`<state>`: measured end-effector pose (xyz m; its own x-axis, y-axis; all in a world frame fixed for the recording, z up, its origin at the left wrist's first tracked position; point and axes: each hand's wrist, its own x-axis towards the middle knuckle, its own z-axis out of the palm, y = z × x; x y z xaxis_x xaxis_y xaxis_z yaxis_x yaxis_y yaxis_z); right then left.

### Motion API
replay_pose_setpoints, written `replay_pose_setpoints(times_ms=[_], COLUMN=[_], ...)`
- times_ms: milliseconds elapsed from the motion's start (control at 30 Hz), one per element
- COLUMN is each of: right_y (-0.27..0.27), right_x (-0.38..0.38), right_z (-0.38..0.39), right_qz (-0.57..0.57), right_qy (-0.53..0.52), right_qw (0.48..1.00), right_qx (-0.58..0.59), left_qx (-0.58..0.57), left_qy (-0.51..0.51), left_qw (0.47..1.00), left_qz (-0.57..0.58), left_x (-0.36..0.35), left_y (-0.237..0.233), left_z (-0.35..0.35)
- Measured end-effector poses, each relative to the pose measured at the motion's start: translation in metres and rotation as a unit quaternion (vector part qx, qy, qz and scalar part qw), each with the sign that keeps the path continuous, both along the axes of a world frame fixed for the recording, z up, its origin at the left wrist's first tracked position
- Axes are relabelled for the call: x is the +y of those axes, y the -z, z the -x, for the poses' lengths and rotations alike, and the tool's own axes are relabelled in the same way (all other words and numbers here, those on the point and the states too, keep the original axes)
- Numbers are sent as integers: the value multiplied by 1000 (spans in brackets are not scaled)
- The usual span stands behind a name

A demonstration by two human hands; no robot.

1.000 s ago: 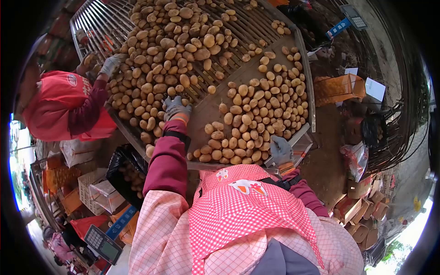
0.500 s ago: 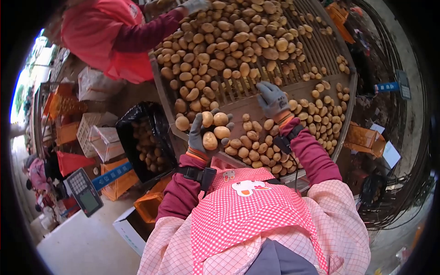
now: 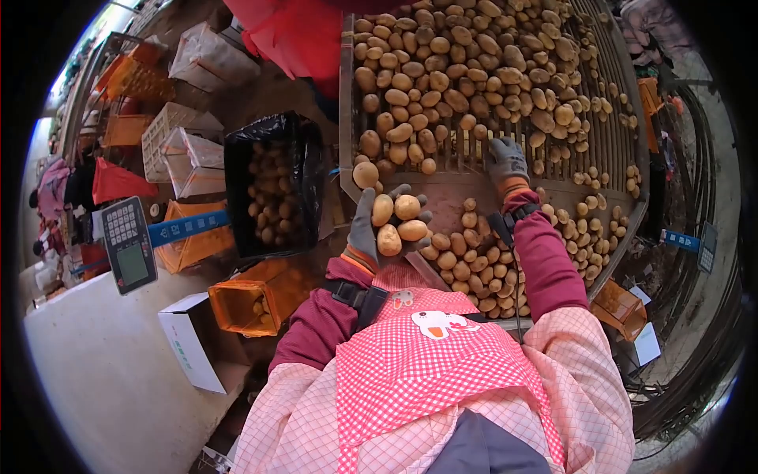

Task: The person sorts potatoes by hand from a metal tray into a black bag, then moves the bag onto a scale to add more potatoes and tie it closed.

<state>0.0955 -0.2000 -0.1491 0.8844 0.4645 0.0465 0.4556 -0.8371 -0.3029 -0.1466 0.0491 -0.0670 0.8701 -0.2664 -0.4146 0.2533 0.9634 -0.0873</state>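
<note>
My left hand (image 3: 362,231), in a grey glove with an orange cuff, is palm up. Several potatoes (image 3: 411,230) rest in it, with the fingers curled round them. My right hand (image 3: 508,163), gloved alike, reaches over the near edge of the slatted rack (image 3: 458,155). Its back faces me, the fingers are stretched a little apart, and no potato shows in it. A big heap of potatoes (image 3: 454,75) covers the slats beyond it. Smaller potatoes (image 3: 474,272) lie in the near tray section below my right wrist.
Left of the rack stands a black-lined crate (image 3: 237,197) holding potatoes. Nearby are an orange basket (image 3: 245,310), an open cardboard box (image 3: 193,340) and a scale display (image 3: 129,245). A person in red (image 3: 288,35) stands at the rack's far left. More small potatoes (image 3: 592,237) lie right of my forearm.
The view has swung left, showing more of the black-lined crate. My right hand has moved farther onto the slats. My left hand still holds the potatoes. The co-worker's arm is largely out of view.
</note>
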Motion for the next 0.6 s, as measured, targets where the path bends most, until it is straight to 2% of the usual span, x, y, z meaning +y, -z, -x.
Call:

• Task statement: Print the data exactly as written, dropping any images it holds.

• Output of the exercise:
`<state>`: measured end-effector pose (xyz m; its own x-axis, y-axis; all in a world frame fixed for the recording, z up, its origin at the left wrist's first tracked position; point and axes: each hand's wrist, its own x-axis towards the middle knuckle, its own z-axis out of the palm, y = z × x; x y z xaxis_x xaxis_y xaxis_z yaxis_x yaxis_y yaxis_z); right then left.

### Motion API
replay_pose_setpoints, written `replay_pose_setpoints(times_ms=[_], COLUMN=[_], ...)`
- times_ms: milliseconds elapsed from the motion's start (control at 30 Hz), one per element
- COLUMN is each of: right_y (-0.27..0.27), right_x (-0.38..0.38), right_z (-0.38..0.39), right_qz (-0.57..0.57), right_qy (-0.53..0.52), right_qw (0.48..1.00), right_qx (-0.58..0.59), left_qx (-0.58..0.57), left_qy (-0.51..0.51), left_qw (0.47..1.00), left_qz (-0.57..0.58), left_x (-0.36..0.35), left_y (-0.237..0.233), left_z (-0.35..0.35)
- Measured end-effector poses, each relative to the pose measured at the motion's start: translation in metres and rotation as a unit quaternion (vector part qx, qy, qz and scalar part qw), each with the sign that keeps the path continuous, both along the axes of a world frame fixed for the recording, z up, its origin at the left wrist's first tracked position
- Axes are relabelled for the call: x is the +y of those axes, y the -z, z the -x, for the poses' lengths and rotations alike, and the tool's own axes are relabelled in the same way (all other words and numbers here, those on the point and the states too, keep the original axes)
- Numbers are sent as integers: the value multiplied by 1000 (spans in brackets are not scaled)
- The usual span stands behind a name

A demonstration by two human hands; no robot.

1.000 s ago: 
0.500 s ago: 
now: 

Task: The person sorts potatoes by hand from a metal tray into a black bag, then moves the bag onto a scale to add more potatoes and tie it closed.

<state>0.0955 -0.2000 -0.1491 0.8844 0.4645 0.0465 0.4556 -0.8371 -0.3029 -0.1466 0.0491 -0.0670 0.8701 -0.2664 -0.4146 0.2533 0.9634 -0.0873</state>
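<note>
My left hand (image 3: 362,231), in a grey glove with an orange cuff, is palm up. Several potatoes (image 3: 411,230) rest in it, with the fingers curled round them. My right hand (image 3: 508,163), gloved alike, reaches over the near edge of the slatted rack (image 3: 458,155). Its back faces me, the fingers are stretched a little apart, and no potato shows in it. A big heap of potatoes (image 3: 454,75) covers the slats beyond it. Smaller potatoes (image 3: 474,272) lie in the near tray section below my right wrist.
Left of the rack stands a black-lined crate (image 3: 237,197) holding potatoes. Nearby are an orange basket (image 3: 245,310), an open cardboard box (image 3: 193,340) and a scale display (image 3: 129,245). A person in red (image 3: 288,35) stands at the rack's far left. More small potatoes (image 3: 592,237) lie right of my forearm.
The view has swung left, showing more of the black-lined crate. My right hand has moved farther onto the slats. My left hand still holds the potatoes. The co-worker's arm is largely out of view.
</note>
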Motion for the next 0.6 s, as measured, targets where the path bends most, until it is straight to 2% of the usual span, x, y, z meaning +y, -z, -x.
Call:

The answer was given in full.